En España, el poder judicial ha sabido poner en marcha una lenta pero efectiva depuración de las responsabilidades políticas en lo que concierne a la metástasis de la corrupción. Pero la cultura de la sospecha que se ha instalado entre nosotros no descansa solo sobre la política, sino sobre un abanico mucho más amplio. Ese fue el caso de las famosas "cláusulas suelo" que se aplicaron a miles de hipotecas durante años, encareciéndolas de forma notable, y que finalmente fueron consideradas abusivas por los tribunales. No ha sido éste el único supuesto que ha dañado la credibilidad de los bancos, si recordamos casos anteriores como el de la venta de las polémicas preferentes o la mala gestión crediticia de la mayoría de cajas de ahorro que condujo a su desaparición y al costoso rescate del sistema financiero español. Ahora le ha tocado el turno a los impuestos hipotecarios, con la sentencia de una sección de la Sala de los Contencioso-Administrativo del Tribunal Supremo que ha sentenciado que es al banco a quien le corresponde pagar el impuesto sobre actos jurídicos documentados en lugar de los clientes, como era práctica común. La sentencia supone un nuevo y duro golpe a la banca: ensombrece su credibilidad y reduce sus beneficios. Sin embargo, ante la polémica suscitada y de forma excepcional, el presidente de la Sala de los Contencioso-Administrativo ha convocado un Pleno para el próximo 5 de noviembre con el objetivo de acotar y clarificar la jurisprudencia sobre este supuesto. El propio presidente del Tribunal Supremo se ha visto obligado a pedir perdón por la confusión generada, consciente de que "lamentablemente no lo hemos gestionado bien". Es importante que esta clarificación del Alto Tribunal llegue pronto ya que de su decisión se derivan muchas consecuencias: la primera y más importante, la que afecta a las economías familiares tan maltrechas por los efectos de la crisis y los recortes sociales.
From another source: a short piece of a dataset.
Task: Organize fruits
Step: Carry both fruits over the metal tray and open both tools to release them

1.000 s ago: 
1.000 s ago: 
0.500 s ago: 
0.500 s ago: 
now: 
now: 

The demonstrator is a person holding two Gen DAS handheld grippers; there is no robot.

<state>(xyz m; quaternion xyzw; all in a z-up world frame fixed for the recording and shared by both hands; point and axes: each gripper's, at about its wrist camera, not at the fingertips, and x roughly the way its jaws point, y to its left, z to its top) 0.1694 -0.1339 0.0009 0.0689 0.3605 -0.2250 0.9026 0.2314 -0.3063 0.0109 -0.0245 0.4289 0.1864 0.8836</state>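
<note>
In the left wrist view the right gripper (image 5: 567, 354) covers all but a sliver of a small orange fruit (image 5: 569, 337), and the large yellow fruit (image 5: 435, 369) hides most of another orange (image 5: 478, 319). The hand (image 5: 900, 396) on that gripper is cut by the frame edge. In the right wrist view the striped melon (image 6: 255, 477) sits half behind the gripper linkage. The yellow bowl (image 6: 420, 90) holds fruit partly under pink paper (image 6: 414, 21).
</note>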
La segunda, apela a la credibilidad y la confianza que merecen los distintos actores implicados y que exige ser restaurada cuanto antes mejor. La tercera consiste en dotar de certidumbre al criterio jurisprudencial, tanto en lo que concierne al pasado -¿cabe o no solicitar a los bancos o a Hacienda la devolución retroactiva de los impuestos hipotecarios?- como en lo que afecta a futuras hipotecas. Insistimos, una sociedad que cree en sí misma necesita seguridad, confianza y certidumbre. Recuperar esta confianza compartida debe ser nuestro máximo objetivo.